Kyverna Therapeutics stellt die Weichen für den Markteintritt. Das Biotechunternehmen holt mit Ritesh Srivastava einen erfahrenen Pharmajuristen an Bord – genau in der Phase, in der es auf die Zulassung seines wichtigsten Kandidaten hinarbeitet.

Srivastava kommt von BPGbio, wo er als General Counsel tätig war. Zuvor bekleidete er Führungspositionen bei Spectrum Pharmaceuticals und Avanir Pharmaceuticals, unter anderem als Global Compliance Officer. Seine Aufgabe bei Kyverna: die rechtlichen und regulatorischen Anforderungen für die Vermarktung einer Zelltherapie stemmen.

Miv-cel im Fokus der FDA

Im Zentrum der Strategie steht miv-cel (KYV-101), eine autologe CAR-T-Zelltherapie gegen Autoimmunerkrankungen. Kyverna hat bei der US-Arzneimittelbehörde FDA bereits einen Zulassungsantrag für das Stiff-Person-Syndrom eingereicht. Eine seltene neurologische Erkrankung – und der erste Schritt in eine möglicherweise breitere Pipeline.

Parallel zum Jobangebot erhielt Srivastava eine Option auf 260.000 Aktien. Der Vesting-Plan über vier Jahre koppelt seine Vergütung an langfristige klinische und operative Meilensteine.
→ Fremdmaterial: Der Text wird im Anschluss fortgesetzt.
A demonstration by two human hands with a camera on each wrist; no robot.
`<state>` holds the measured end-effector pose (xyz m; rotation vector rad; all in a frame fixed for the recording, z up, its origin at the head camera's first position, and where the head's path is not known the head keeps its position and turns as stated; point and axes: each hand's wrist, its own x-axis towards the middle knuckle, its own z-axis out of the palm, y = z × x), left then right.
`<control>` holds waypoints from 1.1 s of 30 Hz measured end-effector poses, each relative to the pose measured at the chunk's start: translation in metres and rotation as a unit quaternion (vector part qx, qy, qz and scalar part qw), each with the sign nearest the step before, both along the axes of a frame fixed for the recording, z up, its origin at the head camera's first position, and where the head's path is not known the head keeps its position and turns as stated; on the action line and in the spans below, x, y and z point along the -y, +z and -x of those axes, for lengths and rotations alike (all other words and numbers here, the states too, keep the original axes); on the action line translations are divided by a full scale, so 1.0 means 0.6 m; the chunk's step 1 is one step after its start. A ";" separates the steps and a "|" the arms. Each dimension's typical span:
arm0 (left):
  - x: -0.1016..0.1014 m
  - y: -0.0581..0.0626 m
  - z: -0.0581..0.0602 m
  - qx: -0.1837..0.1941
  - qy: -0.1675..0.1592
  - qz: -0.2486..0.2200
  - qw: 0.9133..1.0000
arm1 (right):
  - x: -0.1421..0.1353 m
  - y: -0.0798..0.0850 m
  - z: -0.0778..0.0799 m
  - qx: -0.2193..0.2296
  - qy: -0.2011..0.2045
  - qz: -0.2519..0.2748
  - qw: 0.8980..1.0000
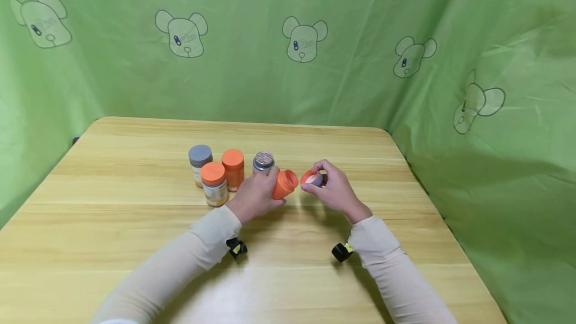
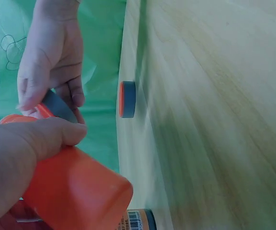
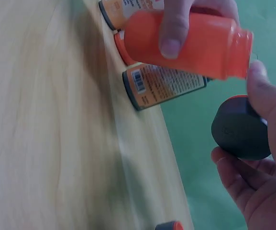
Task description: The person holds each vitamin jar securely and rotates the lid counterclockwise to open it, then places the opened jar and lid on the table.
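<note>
My left hand [image 1: 256,195] grips an orange plastic jar [image 1: 282,185] round its body. The jar is uncapped and tilted, its mouth turned right toward the other hand. Between thumb and fingers, my right hand [image 1: 336,190] holds a screw lid [image 3: 240,128], grey on top with an orange edge and a white inner face. Lid and jar mouth are a short way apart. Just behind the left hand stands a jar with a silvery seal [image 1: 263,160] on top, partly hidden; the right wrist view shows a label with a barcode on a jar [image 3: 164,86] there.
Left of the hands stand a grey-lidded jar [image 1: 200,156], an orange-lidded jar with a label [image 1: 214,184] and an all-orange jar [image 1: 233,169]. Another grey and orange lid [image 2: 127,99] lies on the wooden table [image 1: 135,244]. Green curtains [image 1: 252,84] surround the table.
</note>
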<state>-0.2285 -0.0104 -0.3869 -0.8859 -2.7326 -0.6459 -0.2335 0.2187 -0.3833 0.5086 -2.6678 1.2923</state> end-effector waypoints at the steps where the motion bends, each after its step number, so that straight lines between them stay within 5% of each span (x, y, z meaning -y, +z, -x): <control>1: 0.001 0.000 0.000 0.006 0.001 -0.001 1.000 | -0.003 -0.002 0.000 0.002 -0.006 0.001 1.000; 15: 0.011 -0.006 -0.001 0.021 0.019 -0.006 1.000 | -0.040 -0.020 0.009 -0.061 -0.053 -0.060 0.995; 33: 0.027 -0.010 -0.004 0.024 0.032 -0.012 0.999 | -0.086 -0.043 0.028 0.014 -0.095 -0.071 0.993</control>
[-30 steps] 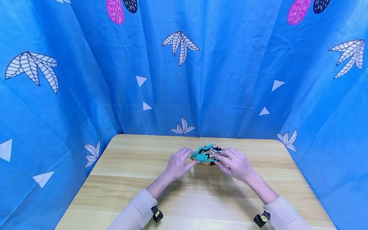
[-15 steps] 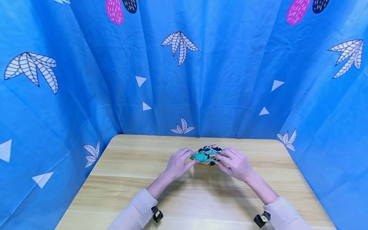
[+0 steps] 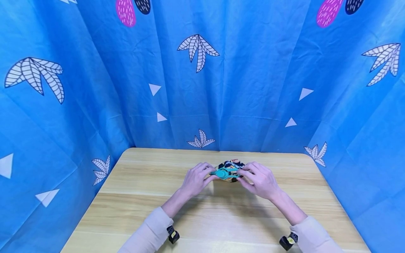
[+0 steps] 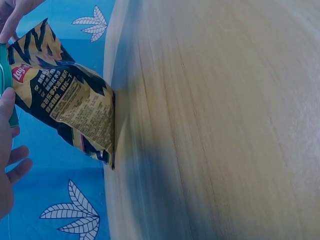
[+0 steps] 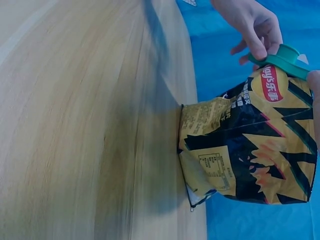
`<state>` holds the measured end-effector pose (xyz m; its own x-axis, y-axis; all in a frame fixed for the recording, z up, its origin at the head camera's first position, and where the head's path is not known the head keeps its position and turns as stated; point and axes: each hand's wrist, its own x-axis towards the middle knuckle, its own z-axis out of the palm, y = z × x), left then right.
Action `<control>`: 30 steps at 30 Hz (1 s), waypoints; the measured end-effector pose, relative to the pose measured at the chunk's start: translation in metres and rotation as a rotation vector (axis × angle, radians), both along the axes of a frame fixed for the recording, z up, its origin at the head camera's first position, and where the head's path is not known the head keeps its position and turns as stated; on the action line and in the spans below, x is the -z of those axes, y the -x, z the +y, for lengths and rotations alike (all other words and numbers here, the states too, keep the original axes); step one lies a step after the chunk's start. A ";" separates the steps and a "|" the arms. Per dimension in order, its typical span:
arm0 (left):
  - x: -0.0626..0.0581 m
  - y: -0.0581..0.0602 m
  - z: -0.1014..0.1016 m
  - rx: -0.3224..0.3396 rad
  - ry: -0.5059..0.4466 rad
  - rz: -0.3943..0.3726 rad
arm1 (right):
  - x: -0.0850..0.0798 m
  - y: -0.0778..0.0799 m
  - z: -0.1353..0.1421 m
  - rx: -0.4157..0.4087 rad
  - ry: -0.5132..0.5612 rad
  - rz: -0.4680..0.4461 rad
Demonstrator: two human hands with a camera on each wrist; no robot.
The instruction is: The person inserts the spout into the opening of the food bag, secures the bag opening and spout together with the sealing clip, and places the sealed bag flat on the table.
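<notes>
A black-and-gold Lay's chip bag (image 5: pixel 250 145) stands upright on the table, its bottom edge touching the wood. Across its top lies a teal bag clip (image 3: pixel 222 173) with a round cap, its two arms close together. My left hand (image 3: pixel 196 179) pinches the clip's cap end between thumb and fingers. At the other end my right hand (image 3: pixel 259 179) grips the clip and the bag's top corner. The left wrist view shows the bag's printed side and part of the clip (image 4: pixel 5 70). Only a sliver of my right hand (image 5: pixel 315 95) appears in the right wrist view.
The light wooden table (image 3: pixel 209 225) spreads out in front of the forearms. A blue curtain (image 3: pixel 253 88) with leaf prints hangs behind it and along both sides. Dark cameras sit on the left wrist (image 3: pixel 173 235) and the right wrist (image 3: pixel 288 241).
The clip's upper arm, raised away from the lower arm one second ago, has swung down close to it over the bag's top. Both hands stay in nearly the same place.
</notes>
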<state>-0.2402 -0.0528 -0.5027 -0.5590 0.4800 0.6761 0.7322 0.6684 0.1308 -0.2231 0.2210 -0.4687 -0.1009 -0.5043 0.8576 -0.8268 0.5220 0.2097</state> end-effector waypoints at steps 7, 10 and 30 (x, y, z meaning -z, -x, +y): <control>0.000 0.001 0.000 0.004 0.003 0.028 | 0.000 0.001 0.002 0.001 0.033 0.022; 0.000 0.001 0.000 0.012 0.000 0.038 | -0.001 0.002 0.002 0.012 0.039 0.021; 0.000 0.002 0.001 0.035 -0.003 0.098 | 0.004 0.002 0.007 0.088 -0.024 -0.171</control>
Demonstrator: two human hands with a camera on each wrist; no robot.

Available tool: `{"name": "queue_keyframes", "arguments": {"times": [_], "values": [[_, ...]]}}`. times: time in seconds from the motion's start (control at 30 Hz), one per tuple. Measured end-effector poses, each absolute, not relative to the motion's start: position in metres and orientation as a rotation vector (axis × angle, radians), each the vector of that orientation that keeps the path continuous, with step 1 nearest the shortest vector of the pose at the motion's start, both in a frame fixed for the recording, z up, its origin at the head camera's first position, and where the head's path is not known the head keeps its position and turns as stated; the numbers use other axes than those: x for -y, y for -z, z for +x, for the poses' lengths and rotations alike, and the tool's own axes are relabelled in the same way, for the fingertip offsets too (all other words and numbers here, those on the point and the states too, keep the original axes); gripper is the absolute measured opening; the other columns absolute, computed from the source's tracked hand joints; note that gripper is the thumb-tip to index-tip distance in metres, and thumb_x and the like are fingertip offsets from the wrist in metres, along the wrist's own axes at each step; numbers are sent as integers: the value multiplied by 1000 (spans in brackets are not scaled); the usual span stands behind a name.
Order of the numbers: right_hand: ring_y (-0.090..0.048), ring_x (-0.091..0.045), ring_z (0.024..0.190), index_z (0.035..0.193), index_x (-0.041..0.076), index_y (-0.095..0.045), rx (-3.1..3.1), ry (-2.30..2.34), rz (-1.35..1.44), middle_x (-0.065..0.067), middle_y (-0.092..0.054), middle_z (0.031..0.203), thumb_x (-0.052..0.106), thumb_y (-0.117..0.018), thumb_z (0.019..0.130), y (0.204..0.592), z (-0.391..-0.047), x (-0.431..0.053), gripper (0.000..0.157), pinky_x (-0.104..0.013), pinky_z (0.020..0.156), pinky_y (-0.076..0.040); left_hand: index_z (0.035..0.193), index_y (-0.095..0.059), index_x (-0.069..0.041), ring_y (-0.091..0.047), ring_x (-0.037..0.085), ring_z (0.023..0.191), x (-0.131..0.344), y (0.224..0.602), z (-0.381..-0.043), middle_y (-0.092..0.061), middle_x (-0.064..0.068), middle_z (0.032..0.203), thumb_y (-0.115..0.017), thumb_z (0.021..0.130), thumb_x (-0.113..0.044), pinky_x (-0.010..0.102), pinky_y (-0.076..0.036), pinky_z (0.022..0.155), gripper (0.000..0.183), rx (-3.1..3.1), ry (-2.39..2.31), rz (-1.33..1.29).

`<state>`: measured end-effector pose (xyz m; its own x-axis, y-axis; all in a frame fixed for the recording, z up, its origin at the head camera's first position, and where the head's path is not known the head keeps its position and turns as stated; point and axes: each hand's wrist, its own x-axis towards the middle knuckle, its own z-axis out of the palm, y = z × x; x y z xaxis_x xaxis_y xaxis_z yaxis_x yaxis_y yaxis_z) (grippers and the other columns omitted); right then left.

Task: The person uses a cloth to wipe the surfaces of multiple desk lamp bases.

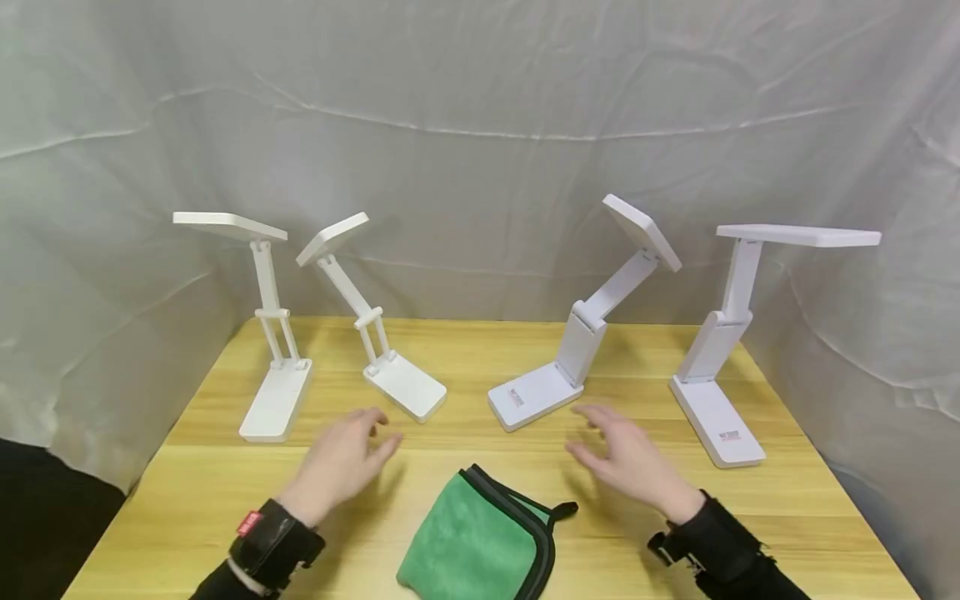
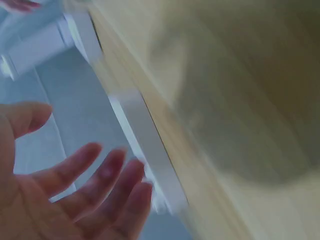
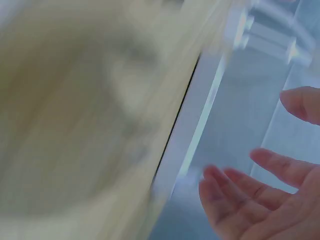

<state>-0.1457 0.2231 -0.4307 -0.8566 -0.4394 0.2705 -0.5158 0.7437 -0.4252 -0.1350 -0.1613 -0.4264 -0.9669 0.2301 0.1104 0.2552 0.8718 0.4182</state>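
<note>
My left hand [image 1: 341,460] hovers over the table with relaxed, spread fingers and holds nothing. Nearest to it are the inner left white desk lamp [image 1: 408,386], tilted with its head raised, and the outer left desk lamp [image 1: 277,402]. My right hand [image 1: 628,458], also relaxed and holding nothing, is just in front of the inner right desk lamp [image 1: 534,396]. Farther right stands the outer right desk lamp [image 1: 717,421], its head level. Between the hands lies a folded green cloth [image 1: 472,542] with black edging. Both wrist views are blurred and show loose fingers near a lamp base [image 2: 147,145].
The light wooden table [image 1: 480,442] carries all the lamps along its back half. A pale grey fabric curtain [image 1: 465,167] hangs behind and at both sides. Black straps are worn on both wrists. A dark area [image 1: 45,517] shows at the lower left.
</note>
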Motion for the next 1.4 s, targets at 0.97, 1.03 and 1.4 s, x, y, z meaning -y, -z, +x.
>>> {"name": "queue_keyframes", "arguments": {"times": [0.97,1.03,1.4], "values": [[-50,-26,121,148,8,-24,2681,-2542,1181,-16,-47,138,32,-51,98,457,-141,-190,62,-38,98,-44,132,-49,-20,-56,19,107,94,420,-110,-58,4,123,-49,99,-29,36,-46,91,34,2722,2263,-1064],[-50,-22,122,146,12,-31,2397,-2879,1243,-9,-48,139,39,-44,100,461,-143,-196,55,-37,98,-43,139,-41,-19,-53,18,110,95,414,-111,-52,6,131,-47,100,-27,37,-45,93,41,2611,2389,-1024],[-43,-22,128,142,15,-37,1321,-3615,1147,-6,-48,139,49,-28,100,467,-134,-179,55,-42,107,-34,115,-50,-8,-60,16,78,75,396,-115,-61,6,91,-56,96,-21,31,-53,65,23,2340,2198,-398]]}}
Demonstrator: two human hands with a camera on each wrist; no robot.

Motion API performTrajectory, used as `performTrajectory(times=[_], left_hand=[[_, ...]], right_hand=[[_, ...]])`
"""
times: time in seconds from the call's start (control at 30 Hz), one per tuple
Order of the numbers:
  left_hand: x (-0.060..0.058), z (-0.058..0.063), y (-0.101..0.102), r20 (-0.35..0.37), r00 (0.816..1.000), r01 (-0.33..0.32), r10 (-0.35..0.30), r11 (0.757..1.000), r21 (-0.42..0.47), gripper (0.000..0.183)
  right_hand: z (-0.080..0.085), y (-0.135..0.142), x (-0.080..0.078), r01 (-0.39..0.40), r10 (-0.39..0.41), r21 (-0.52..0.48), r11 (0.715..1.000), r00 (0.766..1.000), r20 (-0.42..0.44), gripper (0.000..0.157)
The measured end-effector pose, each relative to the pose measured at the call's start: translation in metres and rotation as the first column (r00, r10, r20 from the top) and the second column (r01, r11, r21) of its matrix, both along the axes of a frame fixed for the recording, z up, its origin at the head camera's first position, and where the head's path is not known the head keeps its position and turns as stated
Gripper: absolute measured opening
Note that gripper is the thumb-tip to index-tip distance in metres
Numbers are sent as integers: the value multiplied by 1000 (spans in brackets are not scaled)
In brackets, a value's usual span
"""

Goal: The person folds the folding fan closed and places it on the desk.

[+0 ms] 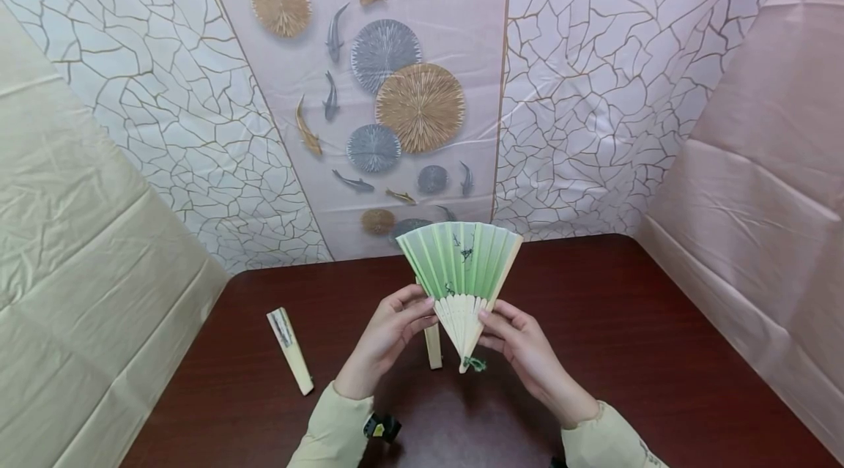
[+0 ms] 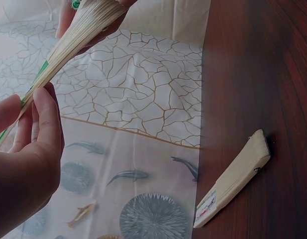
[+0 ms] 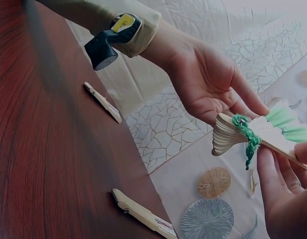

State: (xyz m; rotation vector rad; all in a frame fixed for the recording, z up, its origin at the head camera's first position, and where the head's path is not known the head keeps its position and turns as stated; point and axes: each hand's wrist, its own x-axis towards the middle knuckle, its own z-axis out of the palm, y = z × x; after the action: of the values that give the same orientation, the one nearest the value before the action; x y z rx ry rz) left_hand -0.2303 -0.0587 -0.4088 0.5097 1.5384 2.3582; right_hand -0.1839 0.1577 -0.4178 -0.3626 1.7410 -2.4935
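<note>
A green folding fan (image 1: 458, 263) with pale ribs is spread part-way and held up over the table. My left hand (image 1: 389, 336) pinches its left edge, thumb in front and fingers behind. On the opposite edge, my right hand (image 1: 521, 351) pinches the outer rib. A green braided cord (image 3: 247, 137) hangs from the pivot end, which points down toward me. Behind the held fan a closed folding fan (image 1: 432, 347) lies on the table, partly hidden by the left hand and the green fan. The left wrist view shows a closed fan (image 2: 235, 179) with a printed patch.
Another closed fan (image 1: 290, 351) lies on the dark red table (image 1: 217, 380) at the left. Patterned cloth (image 1: 422, 190) hangs behind the table, with pale cloth (image 1: 745, 234) at the sides. A black wrist camera (image 1: 382, 427) sits on the left sleeve.
</note>
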Motion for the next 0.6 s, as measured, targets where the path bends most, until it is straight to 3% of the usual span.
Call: performTrajectory(times=[0.6], left_hand=[[1, -1, 0, -9, 999, 35, -35, 999, -5, 13]], right_hand=[[-1, -4, 1, -36, 36, 5, 999, 999, 14, 35]])
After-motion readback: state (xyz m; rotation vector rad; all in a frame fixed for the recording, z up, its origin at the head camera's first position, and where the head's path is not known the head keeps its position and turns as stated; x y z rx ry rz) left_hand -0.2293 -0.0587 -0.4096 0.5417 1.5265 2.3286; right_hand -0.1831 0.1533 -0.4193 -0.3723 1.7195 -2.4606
Üblich für ein Unternehmen kurz vor der Kommerzialisierung.

Aktie mit verhaltenem Optimismus

Die Anleger reagierten verhalten positiv. Die Aktie legte um rund drei Prozent auf 8,32 Dollar zu. Der RSI von knapp 50 signalisiert eine neutrale technische Verfassung. Noch liegt der Kurs rund 28 Prozent unter dem 52-Wochen-Hoch von 11,62 Dollar aus dem April. Die hohe 30-Tage-Volatilität von fast 68 Prozent zeigt: Das Papier bleibt anfällig für Kursausschläge.

Die Marktzulassung von miv-cel wäre der entscheidende Katalysator. Ob und wann sie kommt, entscheidet die FDA. Bis dahin testet der Markt vor allem die Geduld der Aktionäre.